M.Arch Thesis Spring 2011
Faculty Advisor: Guy Nordenson & Lucia Allais
Project Title: “Preservation Inside-Out”
To whom does history belong?
The act of preservation raises the question: whose property is history? Do the individual property rights of a building owner extend to its past? Historic buildings are caught between two owners, and preservation must negotiate between them. My thesis proposes that claiming the agency of preservation as design can offer better solutions for activating historic buildings to serve contemporary publics.
Current preservation policies take a facelift approach, which tries to return a building to a specific historic moment. Local preservation committees regulate the facade and typology of a building to maintain its state at a past moment of apogee. But as with plastic surgery these practices are but a vain attempt to turn back time: they isolate the building from urban change, foster obsolescence, and promote paralysis.
I propose instead a transplant-and-graft approach, which embraces preservation as design. Preservation is architecture; it wields an interpretation of history to guide the deployment of new structural systems, programming and materials. The grafting approach analyzes diachronic, systemic issues that have caused decline, and then splices historic buildings and hooks them up to new systems that will give them life. This strategy creates a new whole, which embraces the exchange between the building and the current city, and provides structural and economic stability.
For this thesis, I am transplanting twelve historic theaters on Broadway in Los Angeles that are currently vacant and derelict. I am dismantling the historic interiors, which are embedded in vacant, multi-use buildings, and aggregating them on a site on the same street closer to Bunker Hill. This process requires cutting the interiors into slices and then mounting those slices onto precast concrete modules that will provide them with structural stability, and enable new architectural aggregations.
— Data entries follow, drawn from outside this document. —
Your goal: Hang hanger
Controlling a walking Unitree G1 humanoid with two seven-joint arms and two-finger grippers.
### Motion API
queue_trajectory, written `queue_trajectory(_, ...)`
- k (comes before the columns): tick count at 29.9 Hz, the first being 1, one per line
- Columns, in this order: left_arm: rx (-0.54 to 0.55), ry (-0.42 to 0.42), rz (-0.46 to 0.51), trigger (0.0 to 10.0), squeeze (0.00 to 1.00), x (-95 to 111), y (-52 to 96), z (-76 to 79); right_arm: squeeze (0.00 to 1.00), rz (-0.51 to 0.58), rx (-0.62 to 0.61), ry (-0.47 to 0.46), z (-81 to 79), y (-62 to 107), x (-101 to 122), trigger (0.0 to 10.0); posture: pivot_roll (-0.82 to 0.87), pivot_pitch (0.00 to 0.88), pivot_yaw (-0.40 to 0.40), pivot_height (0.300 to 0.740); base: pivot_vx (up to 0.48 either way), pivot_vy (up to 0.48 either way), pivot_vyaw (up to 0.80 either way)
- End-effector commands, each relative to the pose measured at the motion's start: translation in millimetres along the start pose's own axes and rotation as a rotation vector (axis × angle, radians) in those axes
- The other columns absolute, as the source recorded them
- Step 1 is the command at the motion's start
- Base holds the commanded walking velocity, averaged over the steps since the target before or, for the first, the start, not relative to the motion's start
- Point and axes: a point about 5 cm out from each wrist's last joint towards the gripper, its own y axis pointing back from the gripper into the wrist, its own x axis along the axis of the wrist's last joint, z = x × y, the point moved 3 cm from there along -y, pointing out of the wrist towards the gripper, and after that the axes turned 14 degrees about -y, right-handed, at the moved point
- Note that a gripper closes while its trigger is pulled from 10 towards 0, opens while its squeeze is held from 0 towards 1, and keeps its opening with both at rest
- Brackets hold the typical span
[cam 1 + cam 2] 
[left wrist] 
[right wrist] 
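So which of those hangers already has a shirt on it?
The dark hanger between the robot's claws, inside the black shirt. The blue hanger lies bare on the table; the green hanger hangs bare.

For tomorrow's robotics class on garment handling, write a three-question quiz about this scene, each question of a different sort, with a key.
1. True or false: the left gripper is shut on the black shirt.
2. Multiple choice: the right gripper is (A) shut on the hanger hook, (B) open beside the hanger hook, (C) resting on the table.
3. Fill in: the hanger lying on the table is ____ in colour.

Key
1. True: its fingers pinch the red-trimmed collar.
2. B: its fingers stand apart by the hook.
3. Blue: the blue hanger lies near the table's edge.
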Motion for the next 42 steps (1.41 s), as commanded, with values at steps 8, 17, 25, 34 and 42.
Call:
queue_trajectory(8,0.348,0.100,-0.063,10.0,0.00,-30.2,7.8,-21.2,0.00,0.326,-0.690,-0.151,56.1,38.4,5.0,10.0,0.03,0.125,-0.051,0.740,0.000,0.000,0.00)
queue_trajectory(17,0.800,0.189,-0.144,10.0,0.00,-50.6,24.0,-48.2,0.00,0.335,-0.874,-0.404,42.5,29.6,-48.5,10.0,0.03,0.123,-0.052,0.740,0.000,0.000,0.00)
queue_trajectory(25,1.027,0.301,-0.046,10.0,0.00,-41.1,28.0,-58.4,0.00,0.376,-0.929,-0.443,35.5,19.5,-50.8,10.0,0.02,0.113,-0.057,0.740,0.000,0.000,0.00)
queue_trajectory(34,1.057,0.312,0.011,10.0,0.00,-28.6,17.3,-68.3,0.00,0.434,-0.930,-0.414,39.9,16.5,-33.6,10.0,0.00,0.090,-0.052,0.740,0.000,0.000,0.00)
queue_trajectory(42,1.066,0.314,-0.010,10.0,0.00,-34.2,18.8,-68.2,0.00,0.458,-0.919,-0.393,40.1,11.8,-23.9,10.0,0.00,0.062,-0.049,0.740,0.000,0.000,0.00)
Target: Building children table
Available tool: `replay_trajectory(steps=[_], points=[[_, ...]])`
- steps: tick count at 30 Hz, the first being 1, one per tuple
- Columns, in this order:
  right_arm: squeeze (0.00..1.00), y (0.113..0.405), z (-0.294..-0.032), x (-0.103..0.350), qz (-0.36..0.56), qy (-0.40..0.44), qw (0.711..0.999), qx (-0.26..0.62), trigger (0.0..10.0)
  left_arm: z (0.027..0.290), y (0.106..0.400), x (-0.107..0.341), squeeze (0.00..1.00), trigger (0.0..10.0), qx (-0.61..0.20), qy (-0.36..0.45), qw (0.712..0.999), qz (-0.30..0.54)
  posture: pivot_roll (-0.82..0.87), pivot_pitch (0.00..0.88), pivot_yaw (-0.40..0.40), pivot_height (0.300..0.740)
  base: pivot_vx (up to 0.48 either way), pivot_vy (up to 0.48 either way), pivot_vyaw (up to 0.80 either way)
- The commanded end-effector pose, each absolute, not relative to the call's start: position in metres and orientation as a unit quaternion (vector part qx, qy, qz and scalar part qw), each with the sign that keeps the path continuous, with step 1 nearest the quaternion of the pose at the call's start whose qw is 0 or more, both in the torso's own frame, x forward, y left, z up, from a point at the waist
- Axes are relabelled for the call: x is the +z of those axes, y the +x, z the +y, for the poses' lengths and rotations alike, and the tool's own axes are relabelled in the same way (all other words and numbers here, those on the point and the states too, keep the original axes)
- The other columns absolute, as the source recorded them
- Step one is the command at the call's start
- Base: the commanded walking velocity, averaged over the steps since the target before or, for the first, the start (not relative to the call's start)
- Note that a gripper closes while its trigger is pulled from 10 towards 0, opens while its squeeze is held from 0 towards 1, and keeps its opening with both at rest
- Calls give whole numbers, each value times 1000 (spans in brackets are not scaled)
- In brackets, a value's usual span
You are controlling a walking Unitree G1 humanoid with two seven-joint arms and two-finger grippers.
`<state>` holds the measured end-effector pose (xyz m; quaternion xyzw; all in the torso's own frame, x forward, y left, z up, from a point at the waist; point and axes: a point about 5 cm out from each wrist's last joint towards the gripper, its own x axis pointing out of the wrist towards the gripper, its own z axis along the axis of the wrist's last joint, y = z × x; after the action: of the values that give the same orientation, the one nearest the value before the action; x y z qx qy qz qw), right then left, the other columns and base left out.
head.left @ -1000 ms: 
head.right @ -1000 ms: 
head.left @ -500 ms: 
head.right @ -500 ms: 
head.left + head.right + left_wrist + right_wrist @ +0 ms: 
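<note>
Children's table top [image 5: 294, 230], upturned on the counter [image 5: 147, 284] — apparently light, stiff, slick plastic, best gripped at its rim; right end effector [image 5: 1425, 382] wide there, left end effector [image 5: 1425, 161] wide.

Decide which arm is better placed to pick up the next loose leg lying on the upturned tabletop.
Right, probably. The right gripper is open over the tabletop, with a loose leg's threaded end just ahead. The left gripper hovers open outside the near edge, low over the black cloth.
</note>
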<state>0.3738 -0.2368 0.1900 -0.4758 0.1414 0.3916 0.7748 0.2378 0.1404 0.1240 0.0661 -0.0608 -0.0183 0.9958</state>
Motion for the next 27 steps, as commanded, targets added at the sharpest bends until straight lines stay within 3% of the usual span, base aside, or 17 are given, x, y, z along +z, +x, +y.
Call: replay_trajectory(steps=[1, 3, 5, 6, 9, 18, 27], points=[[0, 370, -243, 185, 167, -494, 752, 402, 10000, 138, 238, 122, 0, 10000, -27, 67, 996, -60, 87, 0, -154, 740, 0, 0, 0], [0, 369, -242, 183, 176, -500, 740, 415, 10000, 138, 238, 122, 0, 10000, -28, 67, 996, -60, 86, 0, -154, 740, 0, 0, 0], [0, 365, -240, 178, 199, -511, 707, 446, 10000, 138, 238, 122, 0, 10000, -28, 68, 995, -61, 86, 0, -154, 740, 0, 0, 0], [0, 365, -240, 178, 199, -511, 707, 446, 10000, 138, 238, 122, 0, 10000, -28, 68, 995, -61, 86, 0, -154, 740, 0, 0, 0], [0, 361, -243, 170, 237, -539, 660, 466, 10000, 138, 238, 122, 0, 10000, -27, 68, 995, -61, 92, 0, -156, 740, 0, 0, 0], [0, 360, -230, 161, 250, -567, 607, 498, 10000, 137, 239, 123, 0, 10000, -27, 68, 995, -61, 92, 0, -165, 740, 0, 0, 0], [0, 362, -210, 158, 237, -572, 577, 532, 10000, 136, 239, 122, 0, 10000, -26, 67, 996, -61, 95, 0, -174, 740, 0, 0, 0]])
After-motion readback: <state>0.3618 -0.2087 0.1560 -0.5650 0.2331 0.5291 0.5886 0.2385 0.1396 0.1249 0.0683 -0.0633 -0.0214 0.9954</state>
The aggregations form a mediatheque, which transforms the theater typology to reflect contemporary entertainment experiences.
Within each of the main programs - Cineplex, Multimedia Performance, New Media Exhibitions, Retail, and Media Library - the permutations of the theaters create an oscillation between a state of distraction and of focused attention. This architecture embraces the distraction that surrounds mobile entertainment, but uses the historic theaters to make moments of enclosure and illusion within that field.